Rio de Janeiro - O retorno à Primeira Divisão do Campeonato Brasileiro nesta temporada, após ser rebaixado em 2002, ao lado do Palmeiras, trouxe a impressão de que o Botafogo havia superado, sob a gestão do presidente Bebeto de Freitas, a desconfiança sobre o fortalecimento do clube no cenário do futebol brasileiro. Ficou apenas na impressão, pois a realidade mostra exatamente o contrário.
E a proximidade do término do Nacional faltam apenas oito jogos não permite ao Botafogo perder mais pontos atuando fora e dentro de casa. Portanto, a pressão que recai sobre o elenco é enorme. Aliás, essa é uma das principais preocupações do técnico Paulo Bonamigo, que apontou o trabalho psicológico como a melhor solução para manter os jogadores motivados e dispostos ''a dar a volta por cima''.
O treinador lembrou que o time não está jogando mal, mas está cedendo o resultado no fim dos jogos. Citou a falha na marcação no gol de empate do Vitória, aos 48 minutos do segundo tempo, em Juiz de Fora, na penúltima rodada, e a expulsão de dois jogadores na derrota para o Palmeiras como exemplos de ''coisas que não podem ser repetidas daqui para frente''.
O semblante dos jogadores ontem era de abatimento no desembarque da equipe no Aeroporto Santos Dumont, no Rio. O futuro nebuloso do Botafogo atormenta quem olha os próximos oito confrontos do time carioca.
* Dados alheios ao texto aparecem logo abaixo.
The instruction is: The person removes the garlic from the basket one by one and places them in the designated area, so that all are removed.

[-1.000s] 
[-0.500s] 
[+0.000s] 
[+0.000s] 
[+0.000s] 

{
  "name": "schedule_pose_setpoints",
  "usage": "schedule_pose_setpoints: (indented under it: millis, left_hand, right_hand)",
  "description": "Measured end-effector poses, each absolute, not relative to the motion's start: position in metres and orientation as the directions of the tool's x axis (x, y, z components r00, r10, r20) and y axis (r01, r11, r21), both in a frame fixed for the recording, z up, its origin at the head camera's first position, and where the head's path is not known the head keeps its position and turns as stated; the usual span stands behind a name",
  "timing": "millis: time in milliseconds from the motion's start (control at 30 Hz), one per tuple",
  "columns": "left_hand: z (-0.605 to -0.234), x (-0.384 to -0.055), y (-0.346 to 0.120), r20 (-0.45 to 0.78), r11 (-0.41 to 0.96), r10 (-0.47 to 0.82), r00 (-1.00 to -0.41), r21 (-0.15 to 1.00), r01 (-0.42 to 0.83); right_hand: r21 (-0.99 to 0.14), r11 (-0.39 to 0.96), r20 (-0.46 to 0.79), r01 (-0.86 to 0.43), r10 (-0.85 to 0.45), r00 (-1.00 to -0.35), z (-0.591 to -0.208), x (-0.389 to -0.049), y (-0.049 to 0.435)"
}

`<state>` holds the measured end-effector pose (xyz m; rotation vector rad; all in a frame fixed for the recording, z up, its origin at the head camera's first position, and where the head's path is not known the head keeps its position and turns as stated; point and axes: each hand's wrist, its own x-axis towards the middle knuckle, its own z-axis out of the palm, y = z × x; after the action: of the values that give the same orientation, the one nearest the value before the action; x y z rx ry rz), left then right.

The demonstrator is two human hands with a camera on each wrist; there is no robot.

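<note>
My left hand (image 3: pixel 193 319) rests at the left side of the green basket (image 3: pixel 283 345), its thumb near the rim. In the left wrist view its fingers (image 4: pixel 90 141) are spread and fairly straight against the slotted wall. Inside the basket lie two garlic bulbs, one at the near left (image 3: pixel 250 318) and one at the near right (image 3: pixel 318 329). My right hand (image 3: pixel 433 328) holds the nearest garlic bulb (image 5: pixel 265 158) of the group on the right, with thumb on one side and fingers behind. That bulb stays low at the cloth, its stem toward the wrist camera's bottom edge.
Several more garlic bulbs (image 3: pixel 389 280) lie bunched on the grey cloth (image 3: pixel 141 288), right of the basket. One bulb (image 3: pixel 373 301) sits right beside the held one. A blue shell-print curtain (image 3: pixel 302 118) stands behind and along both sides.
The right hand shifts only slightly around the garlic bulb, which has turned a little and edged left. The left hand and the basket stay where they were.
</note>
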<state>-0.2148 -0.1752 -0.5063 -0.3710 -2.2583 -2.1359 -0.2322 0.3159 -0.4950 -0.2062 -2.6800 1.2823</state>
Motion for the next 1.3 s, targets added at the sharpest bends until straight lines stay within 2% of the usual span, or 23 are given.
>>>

Terá de somar pontos fora de casa contra São Paulo e Atlético-PR, que lutam pelo título, além do Juventude, 6º colocado, que ainda briga por uma vaga na Libertadores.
Enfrentará ainda em casa Cruzeiro, Coritiba, Corinthians, Flamengo e Guarani. Estes dois últimos são adversários diretos na luta para não serem rebaixados. A boa notícia, ao menos, ficou por conta da recuperação do mando de campo no confronto de sábado, contra o Cruzeiro, por causa do efeito suspensivo concedido na quarta-feira pelo presidente do STJD, Luiz Zveiter.